Q 3.具体的にどのような知識と技術が身につきますか?
A 海外の人たちによく、日本の若者は歴史を知らない、社会に関心が無いといわれます。国際化時代を迎え、外国の人たちと会話をするときに、自国の歴史を聞かれて答えられないというのはちょっと恥ずかしいと思っています。
Q 4.その知識と技術は社会でどのように生かすことができますか?
A 歴史はさまざまな要素が複雑に絡み合って動いています。「こうだから、こうなった」と単純ではなく、結果が正解だったと言えないことも多くあります。沖縄にある米軍基地の問題も歴史的経緯を知らずに語れません。
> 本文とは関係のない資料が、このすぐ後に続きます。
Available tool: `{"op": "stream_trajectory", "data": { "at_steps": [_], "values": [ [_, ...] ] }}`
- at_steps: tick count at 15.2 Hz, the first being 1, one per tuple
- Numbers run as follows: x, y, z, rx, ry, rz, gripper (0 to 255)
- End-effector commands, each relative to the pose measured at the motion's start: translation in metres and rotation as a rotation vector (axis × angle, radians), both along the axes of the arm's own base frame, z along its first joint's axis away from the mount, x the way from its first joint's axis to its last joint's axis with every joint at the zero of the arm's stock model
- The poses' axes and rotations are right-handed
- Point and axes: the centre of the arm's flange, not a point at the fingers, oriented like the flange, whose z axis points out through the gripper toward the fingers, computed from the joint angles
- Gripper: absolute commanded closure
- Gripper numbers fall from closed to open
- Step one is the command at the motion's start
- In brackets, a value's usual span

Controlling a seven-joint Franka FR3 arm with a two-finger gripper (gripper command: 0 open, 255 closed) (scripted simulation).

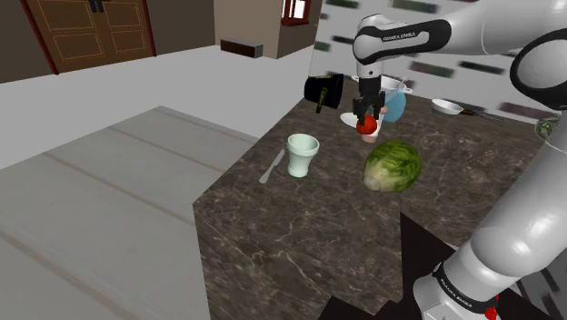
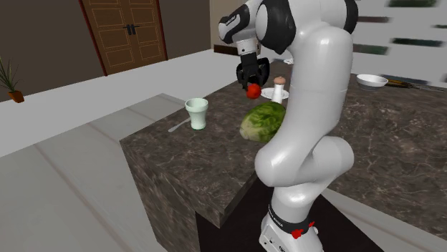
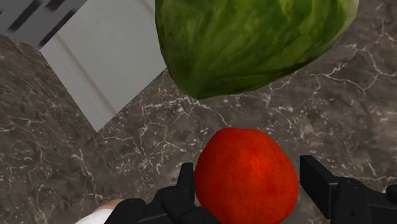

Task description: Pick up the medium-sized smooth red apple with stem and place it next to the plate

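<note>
"Gripper (image 3: 248, 173) status, for the log?"

"Clenched on the red apple (image 3: 247, 178). In the wrist view you have one black finger (image 3: 186, 181) pressed on each flank. The shoulder view puts the fruit in the air above the dark marbled counter (image 1: 300, 232), just beside the small white plate (image 1: 349, 119) and near the lettuce (image 1: 392, 165)."

"So the step in hand is the set-down. What can spoil it?"

"Three entries. One: the apple is round and smooth, so if you let go from any height it will likely roll, toward the lettuce or the counter edge. Lower until it bears on the stone before you part the fingers. Two: the plate carries a white shaker (image 2: 279, 84). A descent too close could knock it, or land the apple on the plate, not next to it. Three: a second white dish (image 1: 447, 106) sits well apart at the back. The near plate seems the likelier target, but that is a judgement."

"Which view do I trust for what?"

"Wrist view for the grasp and the stone beneath; it gives no sense of height. Shoulder view for the gap down to the counter and across to the plate. The second exterior view shows the shaker plainly, but the arm's own body hides much of the counter."
</note>
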Motion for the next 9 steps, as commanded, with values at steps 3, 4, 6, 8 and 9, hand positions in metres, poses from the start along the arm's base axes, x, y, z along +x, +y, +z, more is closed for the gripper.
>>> {"op": "stream_trajectory", "data": {
  "at_steps": [3,4,6,8,9],
  "values": [
    [0.034,-0.042,0.004,0.0,0.0,0.001,255],
    [0.042,-0.053,0.004,0.0,0.0,0.001,255],
    [0.058,-0.074,0.004,0.0,0.0,0.001,255],
    [0.074,-0.095,0.004,0.0,0.0,0.001,255],
    [0.081,-0.106,0.004,0.0,0.0,0.001,255]
  ]
}}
悪化している中国・韓国との関係も過去の歴史にさかのぼって考える必要があります。社会は、そういう複雑さで出来上がっていることを理解すると、現在起きている問題の考え方が変わってくると思います。
Q 5.卒業生はどんな仕事についていますか?
A ゼミを受け持っていないので、私の授業を受けた学生がどのような仕事に就いているか、正直なところわかりませんが、教養としての歴史の知識や、前述した歴史的な見方・考え方は何にでも通用するものですから、あらゆる仕事のあらゆる場面で、広く役立てられていると信じています。
MESSAGE 受験生へのメッセージをお願いします
授業を受け課題をこなすだけではなく、サークル活動で人間関係を作ったり、アルバイトで社会性を身につけたり、いろんなことに挑戦してください。家と教室の往復だけでは面白くないですし、教室の仲間との付き合いだけでは世界は広がりません。余白の部分といいまか、そういうものがあれば、もっと楽しくなります。
勉強し、遊び、楽しみ、豊かな体験をしてください。この大学にはそうした土壌があります。そうした日々がかけがえのない財産となり、そのときの友人は生涯の宝になることでしょう。そういうことも大学に行く一つのメリットと思います。